In most cases, dry soil is better than wet. Your lavender plants need water to grow, but too much can cause the lavender to rot or mildew. In humid climates, water manually less frequently. Lavender grows well in plant hardiness zones 4 through 10, but the less humid the environment the easier they are to maintain.
One way to prevent too much water and moisture from damaging your lavender plants is to use well-drained soil. Proper drainage will keep the plants from developing what is known as “wet feet,” which can lead to water-logged, moldy soil. The right planters are key if you’re using containers.

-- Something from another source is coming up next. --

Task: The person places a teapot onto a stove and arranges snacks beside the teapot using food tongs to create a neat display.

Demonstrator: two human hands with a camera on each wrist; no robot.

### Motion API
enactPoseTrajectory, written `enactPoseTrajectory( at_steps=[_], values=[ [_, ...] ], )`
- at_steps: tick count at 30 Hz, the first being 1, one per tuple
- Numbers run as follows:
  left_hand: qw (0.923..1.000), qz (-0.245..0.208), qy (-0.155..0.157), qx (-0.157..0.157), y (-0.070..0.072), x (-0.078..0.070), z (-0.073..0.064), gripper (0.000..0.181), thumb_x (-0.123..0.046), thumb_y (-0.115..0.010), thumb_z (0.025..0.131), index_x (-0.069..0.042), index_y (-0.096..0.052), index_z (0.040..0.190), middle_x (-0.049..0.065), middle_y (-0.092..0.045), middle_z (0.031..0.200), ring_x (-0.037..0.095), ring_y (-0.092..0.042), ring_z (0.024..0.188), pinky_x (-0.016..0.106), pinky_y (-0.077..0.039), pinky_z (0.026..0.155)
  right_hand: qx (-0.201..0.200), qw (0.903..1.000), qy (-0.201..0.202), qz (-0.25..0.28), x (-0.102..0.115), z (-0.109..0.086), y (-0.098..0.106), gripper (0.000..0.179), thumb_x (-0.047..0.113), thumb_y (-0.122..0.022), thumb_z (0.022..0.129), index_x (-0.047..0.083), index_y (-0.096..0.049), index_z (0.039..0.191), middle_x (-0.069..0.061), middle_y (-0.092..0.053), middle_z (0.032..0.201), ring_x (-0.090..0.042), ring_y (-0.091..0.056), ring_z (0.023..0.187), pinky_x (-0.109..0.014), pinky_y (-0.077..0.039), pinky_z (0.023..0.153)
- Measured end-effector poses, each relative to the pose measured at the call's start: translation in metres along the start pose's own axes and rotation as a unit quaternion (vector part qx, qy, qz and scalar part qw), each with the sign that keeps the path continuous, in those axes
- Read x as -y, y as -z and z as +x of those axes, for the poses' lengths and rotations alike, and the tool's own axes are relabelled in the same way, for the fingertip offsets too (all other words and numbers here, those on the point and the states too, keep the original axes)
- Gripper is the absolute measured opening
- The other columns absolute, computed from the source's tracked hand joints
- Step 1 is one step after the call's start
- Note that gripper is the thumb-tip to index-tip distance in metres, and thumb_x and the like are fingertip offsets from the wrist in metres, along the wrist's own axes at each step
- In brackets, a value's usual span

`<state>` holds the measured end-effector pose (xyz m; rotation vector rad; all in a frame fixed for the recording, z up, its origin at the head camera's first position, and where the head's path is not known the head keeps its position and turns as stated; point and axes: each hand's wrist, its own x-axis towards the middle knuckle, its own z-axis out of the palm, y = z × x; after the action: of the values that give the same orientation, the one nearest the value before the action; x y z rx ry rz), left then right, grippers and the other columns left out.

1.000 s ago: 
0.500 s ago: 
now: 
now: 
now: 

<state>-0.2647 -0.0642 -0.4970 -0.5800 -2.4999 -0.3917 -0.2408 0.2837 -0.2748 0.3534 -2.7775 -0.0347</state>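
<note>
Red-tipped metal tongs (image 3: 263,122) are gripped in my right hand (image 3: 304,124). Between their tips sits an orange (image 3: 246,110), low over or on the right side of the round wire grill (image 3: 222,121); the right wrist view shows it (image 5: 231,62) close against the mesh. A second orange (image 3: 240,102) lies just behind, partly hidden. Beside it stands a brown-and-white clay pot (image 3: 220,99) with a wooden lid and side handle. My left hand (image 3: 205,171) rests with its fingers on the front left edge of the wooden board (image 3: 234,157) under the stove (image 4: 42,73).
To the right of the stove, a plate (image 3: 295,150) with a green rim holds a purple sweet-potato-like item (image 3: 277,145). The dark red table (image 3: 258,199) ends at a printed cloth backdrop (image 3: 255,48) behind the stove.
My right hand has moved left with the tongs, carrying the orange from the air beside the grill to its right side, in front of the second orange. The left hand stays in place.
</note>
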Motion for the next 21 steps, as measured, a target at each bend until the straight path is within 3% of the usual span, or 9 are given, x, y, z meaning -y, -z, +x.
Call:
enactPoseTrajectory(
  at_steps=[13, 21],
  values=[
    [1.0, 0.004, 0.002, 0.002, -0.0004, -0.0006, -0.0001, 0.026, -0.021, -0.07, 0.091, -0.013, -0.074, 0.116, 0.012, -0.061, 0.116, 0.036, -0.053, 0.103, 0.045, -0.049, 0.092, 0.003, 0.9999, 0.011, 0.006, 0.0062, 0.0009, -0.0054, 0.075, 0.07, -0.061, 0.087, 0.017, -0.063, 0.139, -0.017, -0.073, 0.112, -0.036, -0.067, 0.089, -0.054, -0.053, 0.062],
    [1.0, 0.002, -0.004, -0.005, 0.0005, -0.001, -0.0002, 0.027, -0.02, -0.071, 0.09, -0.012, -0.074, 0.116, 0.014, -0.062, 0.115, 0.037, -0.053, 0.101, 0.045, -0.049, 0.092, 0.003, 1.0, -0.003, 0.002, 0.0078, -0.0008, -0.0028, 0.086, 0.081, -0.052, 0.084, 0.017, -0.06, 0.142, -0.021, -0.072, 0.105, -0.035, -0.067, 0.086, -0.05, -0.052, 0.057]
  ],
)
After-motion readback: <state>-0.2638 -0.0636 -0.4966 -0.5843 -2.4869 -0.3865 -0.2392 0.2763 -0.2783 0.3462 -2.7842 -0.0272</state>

Be sure the planters feature holes at the bottom for water to run through. If planting in the ground, till your good soil before planting. Loosen up the roots before transplanting the lavender.
Fertilizer And Organic Materials
Fertilizer is rarely if ever necessary for lavender plants. In fact, too much fertilizing can cause the plants to lose their natural aroma by stimulating the growth of more leaves than fragrant flowers. If you choose to use fertilizers, avoid those with harsh chemicals.
Instead, combine organic matter such as broken-down fruit peels and lawn clippings into the soil. Use time-release fertilizer when transplanting the woody plants of lavender.
The temperature of the soil is a factor in maintaining healthy lavender plants. Lavender plants thrive in hot, sunny areas. Check the temperature of the soil, not just the air, to ensure it is at a healthy heat level. If you grow your lavender in a container, the temperature of the soil will often be cooler than ground soil, so provide adequate lighting for the plants’ growth.